Eek! 3 weeks! Three little weeks left with my family of 4. Three short weeks of sleeping through the night (well, let's be honest... with Banner and Quinn, it's usually interrupted sleep, and usually shorter-than-I'd-like sleep, but "through the night" by definition). Three weeks to tie up loose ends and get as much done as I can at work and at home before there's another little human to tend to. And, at the same time - still 3 more weeks to deal with this awful reflux, to feel the insane pressure of this little boy's head down south, to waddle around feeling like my water could break at any moment, to try holding my big boys on my lap with complete failure as neither of us is ever comfortable, to lift and bend and squat in complete discomfort, to try to get comfortable in bed after hoisting a big belly and a body pillow when turning over, to try to shave and bathe and dress with very little ease. Sounds like quite a bit of time left still when I put it that way!

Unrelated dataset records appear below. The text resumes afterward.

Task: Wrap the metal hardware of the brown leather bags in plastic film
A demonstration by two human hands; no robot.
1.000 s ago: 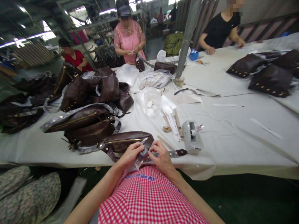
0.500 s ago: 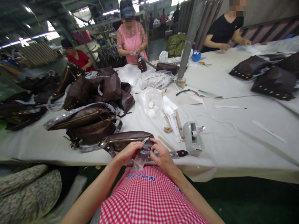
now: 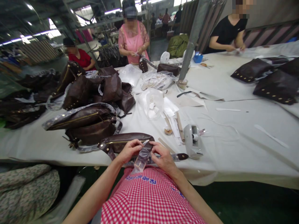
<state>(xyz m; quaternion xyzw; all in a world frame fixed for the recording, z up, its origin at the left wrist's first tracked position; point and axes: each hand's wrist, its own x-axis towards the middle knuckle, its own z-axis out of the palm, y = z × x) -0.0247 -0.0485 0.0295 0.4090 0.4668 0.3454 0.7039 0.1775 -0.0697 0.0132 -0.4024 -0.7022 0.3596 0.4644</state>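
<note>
A dark brown leather bag (image 3: 126, 139) with a gold zipper lies at the table's near edge, right in front of me. Clear plastic wrap (image 3: 141, 159) hangs over its right end, down towards my checked apron. My left hand (image 3: 130, 151) pinches the top of this wrap between thumb and fingertips. From the other side, my right hand (image 3: 163, 156) grips the wrap's right edge with curled fingers. A studded strap (image 3: 179, 156) with a dark leather tip runs out to the right beneath my right hand. What lies inside the wrap is hard to make out.
A tape dispenser (image 3: 193, 141) stands right of my hands. Paper strips (image 3: 173, 126) and a plastic bag (image 3: 152, 104) lie beyond. Brown bags (image 3: 93, 90) pile up at left, more bags (image 3: 275, 84) at right. A metal post (image 3: 189, 46) rises from the table. Co-workers stand across it.
My left fingertips have lifted slightly on the wrap, and more of its length shows between my hands. The bag stays in place. The view has shifted a little.
</note>
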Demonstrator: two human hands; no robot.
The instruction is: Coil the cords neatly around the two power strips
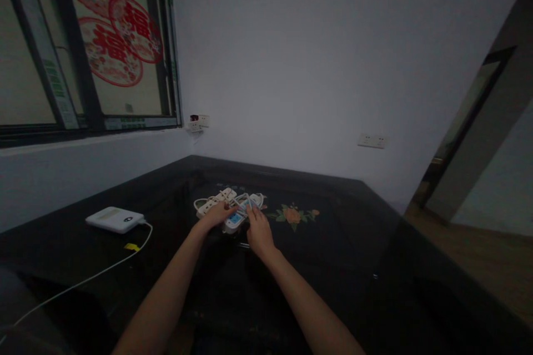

But, it will be here in what feels like tomorrow, I know. So, I'm trying to savor this time and give BBJ3 more time to bake in this ever-growing oven of mine. I'm trying to enjoy these last weeks of his rolling and jabbing because I know, without a doubt, that I will definitely miss that part of being pregnant. So, with these coming weeks, we will continue to just nest and get things in order. Although, I have to say, I'm pretty impressed with how "ready" we are - if a family or a person could ever truly be "ready" for such a life-changing event of adding another person to your family. I have his baby book, we have his clothes washed and put away, we have blankets and swaddles and diapers and wipes... and an infant carrier ready to be added to the mix of carseats in my back seat, we have bottles and pacis to be sanitized, we have frozen meals in the freezer (thank you, Mom & Kira!), we have the date and time of his (private) bris set, we had a sibling class and a "Babymoon" (more on that in another post) and a baby "Sprinkle," we had maternity pics taken, we have sheets and crib and bouncer and Moses basket all ready and waiting, we have gifts for the boys to give Baby and (probably more important) for Baby to give to boys, we have hospital bag (mostly) packed, we have the big boys settled in their big boy bunk, and we have two big brothers who seem to be ready to meet their little brother!

My belly button is closer to popping out with this pregnancy as it ever has been (it never did before, and it just might this time!). I feel like it's an oven timer just waiting to pop out: "DING! All done!" So true. So very close to being "all done" and meeting this little fellow - who may or may not actually have a name now! (No really... I don't even know.)